**Task goal**: When you output the entries, begin with the first line and end with the line containing "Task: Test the", keeping each line exactly as it is.

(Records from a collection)
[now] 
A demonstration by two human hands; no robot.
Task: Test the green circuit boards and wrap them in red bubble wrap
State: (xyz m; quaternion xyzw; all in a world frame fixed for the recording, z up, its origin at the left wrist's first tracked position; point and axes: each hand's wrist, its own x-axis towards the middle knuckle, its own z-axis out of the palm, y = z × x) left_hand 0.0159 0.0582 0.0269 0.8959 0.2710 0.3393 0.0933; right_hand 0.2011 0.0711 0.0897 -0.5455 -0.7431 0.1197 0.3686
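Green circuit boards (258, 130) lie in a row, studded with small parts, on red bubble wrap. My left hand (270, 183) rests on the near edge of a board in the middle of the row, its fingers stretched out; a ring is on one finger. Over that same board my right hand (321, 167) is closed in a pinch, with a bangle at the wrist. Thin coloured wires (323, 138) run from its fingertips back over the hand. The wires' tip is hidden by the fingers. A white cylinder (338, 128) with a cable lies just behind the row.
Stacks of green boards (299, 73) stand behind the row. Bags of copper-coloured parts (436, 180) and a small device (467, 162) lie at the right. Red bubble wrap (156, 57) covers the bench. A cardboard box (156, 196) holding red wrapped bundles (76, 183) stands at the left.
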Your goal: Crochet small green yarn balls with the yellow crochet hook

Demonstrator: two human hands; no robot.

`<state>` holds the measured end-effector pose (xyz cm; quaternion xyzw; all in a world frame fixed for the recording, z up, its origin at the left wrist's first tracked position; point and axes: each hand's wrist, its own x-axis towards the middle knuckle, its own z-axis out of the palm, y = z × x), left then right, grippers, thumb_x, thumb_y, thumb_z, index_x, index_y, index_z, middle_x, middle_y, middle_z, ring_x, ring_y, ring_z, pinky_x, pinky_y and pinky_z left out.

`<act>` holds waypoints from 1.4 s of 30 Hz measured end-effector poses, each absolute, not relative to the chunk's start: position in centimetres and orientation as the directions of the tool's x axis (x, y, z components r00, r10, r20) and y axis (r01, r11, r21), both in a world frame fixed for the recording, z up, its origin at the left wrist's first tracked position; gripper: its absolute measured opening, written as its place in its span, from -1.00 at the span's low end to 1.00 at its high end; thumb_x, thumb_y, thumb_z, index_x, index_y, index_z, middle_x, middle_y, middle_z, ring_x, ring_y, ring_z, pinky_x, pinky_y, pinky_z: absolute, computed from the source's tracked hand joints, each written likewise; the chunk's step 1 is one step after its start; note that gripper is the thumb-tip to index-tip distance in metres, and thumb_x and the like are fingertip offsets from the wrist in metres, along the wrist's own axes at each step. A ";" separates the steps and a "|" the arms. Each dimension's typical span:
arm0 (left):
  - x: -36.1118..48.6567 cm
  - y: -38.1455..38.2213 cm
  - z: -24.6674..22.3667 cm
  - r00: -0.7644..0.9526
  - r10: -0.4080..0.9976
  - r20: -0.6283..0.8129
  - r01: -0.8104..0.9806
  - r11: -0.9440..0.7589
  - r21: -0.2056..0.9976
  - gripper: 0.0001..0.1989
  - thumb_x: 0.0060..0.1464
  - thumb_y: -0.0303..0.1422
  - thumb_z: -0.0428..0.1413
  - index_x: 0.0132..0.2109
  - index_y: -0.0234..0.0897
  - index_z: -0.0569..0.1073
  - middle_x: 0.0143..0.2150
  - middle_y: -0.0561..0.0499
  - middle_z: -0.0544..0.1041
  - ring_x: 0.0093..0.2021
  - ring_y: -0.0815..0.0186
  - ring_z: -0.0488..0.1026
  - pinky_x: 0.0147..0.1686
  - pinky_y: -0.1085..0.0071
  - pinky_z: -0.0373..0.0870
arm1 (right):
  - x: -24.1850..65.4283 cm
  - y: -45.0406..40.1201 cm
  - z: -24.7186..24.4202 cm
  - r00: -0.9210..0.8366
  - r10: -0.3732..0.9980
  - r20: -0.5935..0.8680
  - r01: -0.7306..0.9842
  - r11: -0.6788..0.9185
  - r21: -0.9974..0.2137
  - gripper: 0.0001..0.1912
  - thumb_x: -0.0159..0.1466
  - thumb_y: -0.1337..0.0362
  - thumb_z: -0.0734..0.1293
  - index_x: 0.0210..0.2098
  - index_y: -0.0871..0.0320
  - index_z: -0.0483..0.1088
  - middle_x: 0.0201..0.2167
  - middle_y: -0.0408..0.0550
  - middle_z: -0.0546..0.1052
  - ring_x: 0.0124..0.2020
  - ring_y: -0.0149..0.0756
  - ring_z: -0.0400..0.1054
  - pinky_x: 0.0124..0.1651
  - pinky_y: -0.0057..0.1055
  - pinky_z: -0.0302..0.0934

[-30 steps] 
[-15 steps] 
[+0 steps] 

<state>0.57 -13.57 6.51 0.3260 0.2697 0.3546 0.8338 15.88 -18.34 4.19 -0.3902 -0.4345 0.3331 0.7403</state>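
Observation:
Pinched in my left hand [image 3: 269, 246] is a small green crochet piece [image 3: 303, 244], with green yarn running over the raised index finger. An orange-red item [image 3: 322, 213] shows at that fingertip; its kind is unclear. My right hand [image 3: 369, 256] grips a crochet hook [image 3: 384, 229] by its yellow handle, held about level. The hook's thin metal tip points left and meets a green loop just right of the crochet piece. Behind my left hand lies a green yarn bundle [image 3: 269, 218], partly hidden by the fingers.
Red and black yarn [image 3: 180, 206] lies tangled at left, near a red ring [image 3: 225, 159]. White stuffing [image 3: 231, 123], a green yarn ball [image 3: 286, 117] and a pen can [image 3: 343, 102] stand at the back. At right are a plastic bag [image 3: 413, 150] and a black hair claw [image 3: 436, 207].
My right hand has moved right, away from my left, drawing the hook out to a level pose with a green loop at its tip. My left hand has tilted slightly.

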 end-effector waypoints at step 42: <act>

**Answer to the exercise**:
[now] 
A demonstration by two human hands; no robot.
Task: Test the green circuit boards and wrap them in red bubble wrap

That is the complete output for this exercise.